Similarly, fossilized resins amber that was cut to make beads, brooches, and pendants were also imported.

In exchange for silk, spices, wine, glass, and jewelry, they exported honey, tin, wool, fish, etc. Blacksmiths and skilled armor makers made battle axes, swords, and chainmail made in Scandinavia were traded.

England had important towns that could prosper trading, and the Vikings might have laid an eye on it for expanding their commerce.

2. Encouraged by previous raids

Viking swords
Viking swords

The Norsemen attacked England primarily with the sole motive of acquiring its wealth. The fortune, fame, and glory of England motivated them.

The Viking’s raids were brisk yet brutal. They would incinerate the entire settlement leaving behind a trail of devastation.

They poured out bloodshed trampling the bodies of saints, nuns, and civilians during the raids.

The terrible attacks left ancient rulers in terror to pay protection money to the Vikings hoping that ravages did not befall them.

Danegeld was paid off to the Vikings in silvers to stop raiding and go away.

Conversely, this idea attracted Viking raids even more. They had enormous greed for wealth and were inspired by the defense money they would receive as preservation money, and they invaded England.

1. Desire to establish an empire

Reconstructed Vikings costume
Reconstructed Vikings costume

Initially, the Vikings laid raids just for the sake of luxuries, but later on, it became a yearning to establish its empire. The Vikings had colonized and based their earldoms in Europe and North America.

They had a tribal mindset that was reluctant to adopt a king. Though they never accepted coherence, it cannot be denied that they had made dominions.

The essential purpose of raising an empire was to enjoy unlimited access to the wealth and grandeur of England.

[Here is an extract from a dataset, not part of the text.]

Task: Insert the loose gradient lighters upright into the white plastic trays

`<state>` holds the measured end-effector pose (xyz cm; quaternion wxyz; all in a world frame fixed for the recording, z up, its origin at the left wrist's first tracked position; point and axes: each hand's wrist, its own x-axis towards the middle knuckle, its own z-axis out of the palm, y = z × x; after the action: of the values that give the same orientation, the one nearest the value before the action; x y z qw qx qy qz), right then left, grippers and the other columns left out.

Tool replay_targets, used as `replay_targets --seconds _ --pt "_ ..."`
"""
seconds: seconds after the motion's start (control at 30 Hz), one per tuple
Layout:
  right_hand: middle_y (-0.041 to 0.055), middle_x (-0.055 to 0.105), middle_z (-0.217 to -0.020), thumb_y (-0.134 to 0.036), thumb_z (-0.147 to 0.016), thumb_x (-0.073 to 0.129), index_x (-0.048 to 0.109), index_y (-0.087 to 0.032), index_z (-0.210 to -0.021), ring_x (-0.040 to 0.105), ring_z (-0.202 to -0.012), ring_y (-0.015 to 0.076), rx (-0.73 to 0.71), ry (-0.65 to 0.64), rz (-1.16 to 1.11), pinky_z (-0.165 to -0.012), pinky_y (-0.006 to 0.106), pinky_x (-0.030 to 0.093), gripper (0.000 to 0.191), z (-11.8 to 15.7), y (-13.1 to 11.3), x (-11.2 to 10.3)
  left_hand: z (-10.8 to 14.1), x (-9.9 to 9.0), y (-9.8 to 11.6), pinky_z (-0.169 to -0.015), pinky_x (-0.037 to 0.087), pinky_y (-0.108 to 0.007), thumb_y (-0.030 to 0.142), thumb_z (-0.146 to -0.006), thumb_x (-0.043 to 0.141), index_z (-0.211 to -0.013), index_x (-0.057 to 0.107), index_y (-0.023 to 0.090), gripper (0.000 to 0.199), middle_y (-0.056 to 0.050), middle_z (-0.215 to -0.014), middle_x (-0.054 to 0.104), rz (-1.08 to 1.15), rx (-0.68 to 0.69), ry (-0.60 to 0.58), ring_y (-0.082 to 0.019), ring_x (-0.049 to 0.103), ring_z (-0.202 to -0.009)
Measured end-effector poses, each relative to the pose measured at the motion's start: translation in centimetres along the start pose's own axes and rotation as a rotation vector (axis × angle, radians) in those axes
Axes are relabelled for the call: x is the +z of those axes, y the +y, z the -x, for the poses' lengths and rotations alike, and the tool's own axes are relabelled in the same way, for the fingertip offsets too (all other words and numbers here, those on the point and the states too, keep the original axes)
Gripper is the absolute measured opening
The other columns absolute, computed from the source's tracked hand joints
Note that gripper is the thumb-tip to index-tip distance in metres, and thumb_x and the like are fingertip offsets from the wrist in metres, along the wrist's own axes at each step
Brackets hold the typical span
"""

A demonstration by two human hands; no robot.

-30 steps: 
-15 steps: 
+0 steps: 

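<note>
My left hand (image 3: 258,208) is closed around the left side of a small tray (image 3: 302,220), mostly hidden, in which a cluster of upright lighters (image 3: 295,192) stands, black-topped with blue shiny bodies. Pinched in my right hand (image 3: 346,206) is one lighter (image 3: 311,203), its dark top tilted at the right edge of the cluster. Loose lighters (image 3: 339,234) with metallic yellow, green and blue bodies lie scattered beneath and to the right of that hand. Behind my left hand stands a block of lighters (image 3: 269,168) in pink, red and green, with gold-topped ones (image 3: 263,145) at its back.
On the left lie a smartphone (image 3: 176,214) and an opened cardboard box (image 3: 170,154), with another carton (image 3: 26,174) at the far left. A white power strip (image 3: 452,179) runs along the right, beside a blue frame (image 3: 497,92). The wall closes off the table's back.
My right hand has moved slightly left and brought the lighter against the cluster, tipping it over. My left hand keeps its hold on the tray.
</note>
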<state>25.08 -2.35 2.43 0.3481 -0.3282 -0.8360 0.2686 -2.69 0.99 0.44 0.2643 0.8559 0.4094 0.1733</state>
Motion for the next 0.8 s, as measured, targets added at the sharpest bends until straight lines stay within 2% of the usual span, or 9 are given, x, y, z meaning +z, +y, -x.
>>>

With entire England under their regime, they would grow as the strongest.

England was divided into numerous kingdoms such as East Anglia, Mercia, Northumbria, and Wessex.

They had a motive to conquer England and convert it into a Viking kingdom. East Anglia, Northumbria, and Mercia were successfully invaded, but Wessex, led by King Alfred the Great, defeated the Vikings.

The utmost desire of Vikings to vanquish England ended after the battle of Hastings that pushed them out of England.

Why did the Vikings invade England in 1066?

The last Viking invasion of England was in 1066, after the battle of Hastings. After the death of the English emperor Edward, the confessor, Harald Hardrada, king of Norway, led an invasion of England in 1066.

Harold Godwinson beat off Harald, and most of Harald’s men died in the battle. But William of Normandy, who belonged to the Viking clan, clashed with English king Harold in the battle of Hastings.

Harold was exhausted due to the simultaneous fights with Harald and William, so he could not resist the Normans.

The death of Harold led to a successful attack by a Viking king William(French), in England in 1066.

Conclusion

One of the crucial ages of medieval Europe terminated as European nations grew much more substantial than ever.

Catholicism also flourished when the Vikings turned Christians, and Christianity forbade raids and slavery on each other.

The Vikings cannot be regarded as good or bad since whatever they did was the demand of that time.

They lived in an era where violence, wars, and colonization were idealistic. But one thing they did well was advancement in the art of shipbuilding techniques.

The reputations of Vikings changed from barbaric warriors to noble savages with supercilious culture and fearless combatants.